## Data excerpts
..........
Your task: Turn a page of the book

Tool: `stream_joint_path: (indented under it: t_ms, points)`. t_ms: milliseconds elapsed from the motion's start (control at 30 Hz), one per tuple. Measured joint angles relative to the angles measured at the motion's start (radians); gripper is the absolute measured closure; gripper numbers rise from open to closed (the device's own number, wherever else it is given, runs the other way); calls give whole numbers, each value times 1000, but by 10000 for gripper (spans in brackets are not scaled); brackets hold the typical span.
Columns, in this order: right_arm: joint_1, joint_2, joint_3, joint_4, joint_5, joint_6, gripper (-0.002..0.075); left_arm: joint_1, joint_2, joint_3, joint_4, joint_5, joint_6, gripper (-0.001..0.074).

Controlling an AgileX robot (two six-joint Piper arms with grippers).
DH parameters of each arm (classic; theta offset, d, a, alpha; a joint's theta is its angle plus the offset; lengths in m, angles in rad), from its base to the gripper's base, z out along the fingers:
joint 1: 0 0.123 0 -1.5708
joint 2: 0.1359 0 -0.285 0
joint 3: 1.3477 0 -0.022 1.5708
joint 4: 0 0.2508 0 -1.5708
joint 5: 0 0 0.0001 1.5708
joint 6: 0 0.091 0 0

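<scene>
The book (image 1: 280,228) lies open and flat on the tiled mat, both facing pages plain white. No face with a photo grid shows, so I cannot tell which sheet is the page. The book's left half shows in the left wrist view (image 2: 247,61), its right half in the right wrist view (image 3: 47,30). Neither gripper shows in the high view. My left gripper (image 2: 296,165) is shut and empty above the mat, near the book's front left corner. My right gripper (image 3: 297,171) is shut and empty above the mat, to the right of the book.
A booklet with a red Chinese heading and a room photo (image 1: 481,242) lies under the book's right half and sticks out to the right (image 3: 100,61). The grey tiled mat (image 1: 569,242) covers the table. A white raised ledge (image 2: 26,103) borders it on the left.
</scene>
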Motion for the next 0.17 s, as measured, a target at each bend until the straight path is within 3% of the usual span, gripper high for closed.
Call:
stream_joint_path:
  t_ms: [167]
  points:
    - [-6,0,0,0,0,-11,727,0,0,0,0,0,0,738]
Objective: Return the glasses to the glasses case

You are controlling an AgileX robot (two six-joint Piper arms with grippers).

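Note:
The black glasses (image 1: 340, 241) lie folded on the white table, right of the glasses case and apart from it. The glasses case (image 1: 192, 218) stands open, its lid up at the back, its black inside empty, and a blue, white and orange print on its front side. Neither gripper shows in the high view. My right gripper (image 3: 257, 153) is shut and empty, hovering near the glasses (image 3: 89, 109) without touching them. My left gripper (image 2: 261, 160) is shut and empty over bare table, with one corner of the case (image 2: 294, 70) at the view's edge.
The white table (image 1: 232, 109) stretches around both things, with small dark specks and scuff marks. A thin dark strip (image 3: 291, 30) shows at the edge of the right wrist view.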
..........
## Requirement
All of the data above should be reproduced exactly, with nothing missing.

## Solution to the problem
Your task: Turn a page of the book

Tool: `stream_joint_path: (indented under it: t_ms, points)`. t_ms: milliseconds elapsed from the motion's start (control at 30 Hz), one per tuple. Measured joint angles relative to the angles measured at the motion's start (radians); gripper is the absolute measured closure; gripper numbers rise from open to closed (the device's own number, wherever else it is given, runs the other way); calls give whole numbers, each value times 1000, but by 10000 for gripper (spans in brackets are not scaled); brackets hold the typical span.
Columns, in this order: right_arm: joint_1, joint_2, joint_3, joint_4, joint_5, joint_6, gripper (-0.002..0.075); left_arm: joint_1, joint_2, joint_3, joint_4, joint_5, joint_6, gripper (-0.001..0.074).

Controlling an AgileX robot (two six-joint Piper arms with grippers).
DH parameters of each arm (classic; theta offset, d, a, alpha; a joint's theta is its angle plus the offset; lengths in m, angles in rad), from its base to the gripper's base, z out along the fingers:
joint 1: 0 0.123 0 -1.5708
joint 2: 0.1359 0 -0.285 0
joint 3: 1.3477 0 -0.022 1.5708
joint 4: 0 0.2508 0 -1.5708
joint 5: 0 0 0.0001 1.5708
joint 6: 0 0.091 0 0

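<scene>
The book (image 1: 280,228) lies open and flat on the tiled mat, both facing pages plain white. No face with a photo grid shows, so I cannot tell which sheet is the page. The book's left half shows in the left wrist view (image 2: 247,61), its right half in the right wrist view (image 3: 47,30). Neither gripper shows in the high view. My left gripper (image 2: 296,165) is shut and empty above the mat, near the book's front left corner. My right gripper (image 3: 297,171) is shut and empty above the mat, to the right of the book.
A booklet with a red Chinese heading and a room photo (image 1: 481,242) lies under the book's right half and sticks out to the right (image 3: 100,61). The grey tiled mat (image 1: 569,242) covers the table. A white raised ledge (image 2: 26,103) borders it on the left.
</scene>
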Motion for the next 0.17 s, as measured, a target at each bend until the straight path is within 3% of the usual span, gripper high for closed.
Call:
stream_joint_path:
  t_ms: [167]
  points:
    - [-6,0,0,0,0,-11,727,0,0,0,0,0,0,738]
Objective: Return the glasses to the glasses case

You are controlling an AgileX robot (two six-joint Piper arms with grippers).

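Note:
The black glasses (image 1: 340, 241) lie folded on the white table, right of the glasses case and apart from it. The glasses case (image 1: 192, 218) stands open, its lid up at the back, its black inside empty, and a blue, white and orange print on its front side. Neither gripper shows in the high view. My right gripper (image 3: 257, 153) is shut and empty, hovering near the glasses (image 3: 89, 109) without touching them. My left gripper (image 2: 261, 160) is shut and empty over bare table, with one corner of the case (image 2: 294, 70) at the view's edge.
The white table (image 1: 232, 109) stretches around both things, with small dark specks and scuff marks. A thin dark strip (image 3: 291, 30) shows at the edge of the right wrist view.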

The answer has nothing more to it.